TASK BRIEF =>
Wherever the string "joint" appears in the listing, copy that line.

SUPPLIED DATA =>
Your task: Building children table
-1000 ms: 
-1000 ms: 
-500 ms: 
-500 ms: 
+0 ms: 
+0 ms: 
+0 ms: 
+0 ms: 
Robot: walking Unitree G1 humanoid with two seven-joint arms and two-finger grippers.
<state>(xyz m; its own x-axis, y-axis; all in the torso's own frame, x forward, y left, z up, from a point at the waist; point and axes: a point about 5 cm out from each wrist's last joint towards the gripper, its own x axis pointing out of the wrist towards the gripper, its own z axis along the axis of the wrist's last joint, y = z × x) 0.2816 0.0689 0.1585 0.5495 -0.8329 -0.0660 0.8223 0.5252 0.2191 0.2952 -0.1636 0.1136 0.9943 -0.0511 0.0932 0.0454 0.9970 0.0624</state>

RESPONSE TO THIS EXERCISE =>
Robot: walking Unitree G1 humanoid with two seven-joint arms and two-finger grippers.
<state>(xyz m; its own x-axis, y-axis; all in the torso's own frame, x forward, y left, z up, from a point at the waist; point and axes: a point about 5 cm out from each wrist's last joint towards the gripper, its own x axis pointing out of the wrist towards the gripper, its own z axis along the axis of the wrist's last joint, y = z × x) 0.2816 0.0689 0.1585 0.5495 -0.8329 -0.0660 0.8223 0.5252 0.2191 0.2952 -0.1636 0.1136 0.9943 -0.0511 0.0932 0.0454 0.9970 0.0624</state>

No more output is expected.